September 21, 2005
Breast cancer is fought just as effectively by utilising the body’s iron deposits as by using chemotherapy. This has been shown in an American animal study.
TV and radio sometimes gives the impression that researchers have lost interest in antioxidants. Meanwhile, research in this field continues.
The following describes a study which has recently been published in the worlds leading journal for research in the field of free radicals. Free radicals are neutralised by antioxidants such as vitamins E and C etc.
The journal is called Free Radicals in Biology and Medicine. It comes out every 14 days with about 125 large pages which contain summary articles as well as 10-12 descriptions of new research. It has an editorial staff with nine members and an international review board with 73 members, all of whom are university-researchers. It is unfortunately written in such technical, biologic-biochemical, language that it is not understandable for normal nutrition experts and doctors. But the size and format of the journal is an expression of the intense international research which is still producing new information for the understanding of the roles of antioxidants and free radicals in disease.

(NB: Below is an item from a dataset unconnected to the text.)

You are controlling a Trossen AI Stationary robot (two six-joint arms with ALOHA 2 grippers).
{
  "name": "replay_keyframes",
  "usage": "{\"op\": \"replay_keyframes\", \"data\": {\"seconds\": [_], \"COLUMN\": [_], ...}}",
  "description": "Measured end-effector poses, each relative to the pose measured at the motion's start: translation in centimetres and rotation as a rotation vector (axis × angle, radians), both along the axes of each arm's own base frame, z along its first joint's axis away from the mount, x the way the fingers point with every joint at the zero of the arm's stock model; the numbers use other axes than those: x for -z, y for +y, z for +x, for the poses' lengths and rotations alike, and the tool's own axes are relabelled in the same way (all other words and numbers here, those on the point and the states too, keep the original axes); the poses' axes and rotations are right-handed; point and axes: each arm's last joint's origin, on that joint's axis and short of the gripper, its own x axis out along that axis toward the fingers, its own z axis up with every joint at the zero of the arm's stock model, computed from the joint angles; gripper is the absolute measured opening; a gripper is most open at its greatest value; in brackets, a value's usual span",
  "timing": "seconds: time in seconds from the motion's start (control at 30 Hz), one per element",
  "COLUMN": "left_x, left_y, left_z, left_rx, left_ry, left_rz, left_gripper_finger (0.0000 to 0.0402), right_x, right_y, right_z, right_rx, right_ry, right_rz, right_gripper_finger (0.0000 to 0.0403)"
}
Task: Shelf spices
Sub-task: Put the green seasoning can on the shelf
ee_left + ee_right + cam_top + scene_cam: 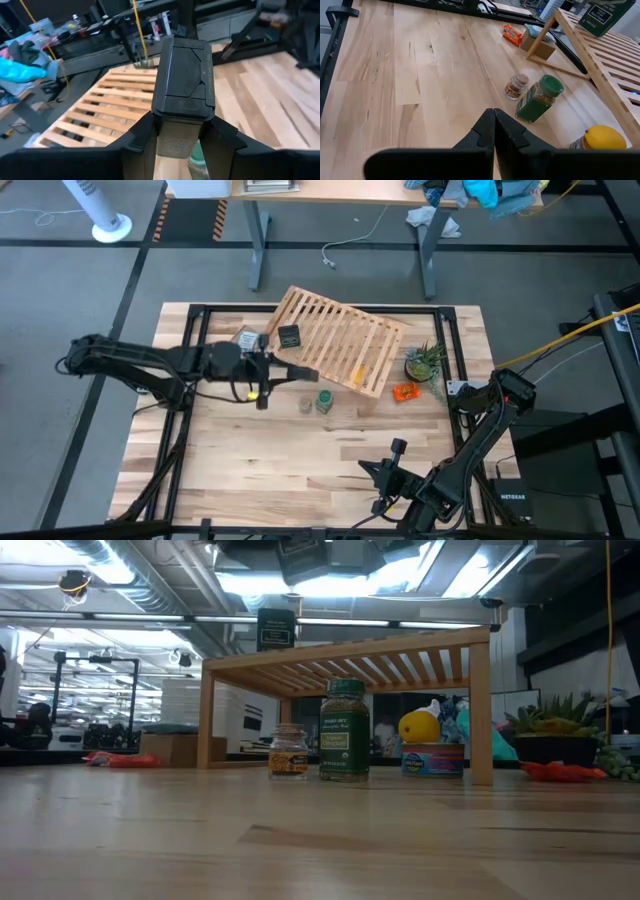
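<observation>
While my left gripper (pixel 177 142) hangs above the near edge of the shelf (pixel 340 340), its fingers (pixel 137 135) are closed part-way on a dark square jar (pixel 184 75), gripping it low on its sides with the black cap facing the wrist camera. From overhead I see that arm stretched in from the left, its tip at the rack's left corner. 1 more dark jar (pixel 289 336) already stands on top of the slats near that corner. On the table just in front of the shelf, the green jar (pixel 344 730) stands upright with the tiny glass jar (pixel 288 752) just beside it, apart. My right gripper (pixel 494 131) waits at the table's front edge, fingers pressed together, holding nothing.
</observation>
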Motion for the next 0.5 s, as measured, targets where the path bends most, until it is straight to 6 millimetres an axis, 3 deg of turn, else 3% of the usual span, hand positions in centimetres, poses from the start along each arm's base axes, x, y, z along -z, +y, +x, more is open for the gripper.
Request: {"op": "replay_keyframes", "data": {"seconds": [0.17, 0.5], "left_x": [-0.4, 2.7], "left_y": [2.0, 4.6], "left_z": [0.0, 1.2], "left_rx": [-0.033, -0.117], "left_ry": [0.0, 0.2], "left_rz": [-0.04, -0.049], "left_gripper_finger": [0.0109, 0.0109], "right_x": [0.0, 0.0], "right_y": [0.0, 0.0], "right_z": [0.0, 0.0], "right_rx": [0.0, -0.009], "right_ry": [0.0, 0.007], "right_rz": [0.0, -0.017], "right_gripper_finger": [0.0005, 0.0005]}}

The study in question has special interest for doctors who treat atherosclerosis with EDTA. EDTA is given intravenously and binds the bloods heavy metals as well as iron. Because both iron (excess) and heavy metals strain the organism with free radicals, EDTA works as an antioxidant.
In the study, mice were given a human form of breast cancer. The mice did not receive EDTA, but a related substance called desferal (desferoxamine) which is an old medication which removes iron from the blood. The question was whether the mice would be better off after, thanks to the desferal, they were drained of their iron deposits. They were!
Desferal halved the cancer growth and was just as effective as the much more poisonous chemotherapy (in this case, doxorubicin, which is commonly used against breast cancer). When the mice received both desferal and the chemotherapy, the cancer inhibiting effect was slightly larger than with each of the two treatments alone.
Antioxidants support chemotherapy
The method of action is unknown. It is known that an excess of iron can create free radicals and that desferal, like EDTA, can be regarded as an antioxidant. But some conditions of the study showed that that was not the determining factor. The explanation is more rather that the fast growing cancer cells need more iron than normal cells. Desferal starves them of iron which stops their growth.
Contrary to the expected, the study said nothing about the combination of chemotherapy and antioxidants. Cancer doctors in Denmark advise against this combination. They believe that chemotherapy works by creating free radicals and that the treatment therefore is ruined by antioxidants such as vitamins E and C, selenium, Q10, etc.
This is rejected by the article as an antiquated way of thinking. Typical chemotherapy (doxorubicin, cisplatin, etc.) does not work by creating free radicals, but by blocking vital enzymes with difficult names such as topoisomerase etc. This has been proven by a number of researchers (see ref.)
It is actually more probable that antioxidants support chemotherapy. In any case, studies have shown that chemotherapy can be weakened by adding free radicals (hydrogen peroxide). It therefore seems wise to get rid of them with antioxidants, and thereby both streamline chemotherapy and make it less poisonous.
The American researchers who published the study (and who, in addition, work for the American Food and Drug Administration) showed, sensationally, that breast cancer cells can be held in check if they are starved of iron. They also believe, based on their own research as well as the research of others, that cancer doctors should sooner ban free radicals than antioxidants.
This is just basic research. In the future there will be clinical trails which may show that this method works on humans.
By: Vitality Council
1. Hoke E.M et al. Desferal inhibits breast tumor growth and does not interfere with the tumoricidal activity of doxorubicin. Free Radical Biology & Medicine 2005;39:403-11.
2. Senturker S et al. Induction of apoptosis by chemotherapeutic drugs without generation of reactive oxygen species. Arch Biochem Biophys 2002;397:262-72.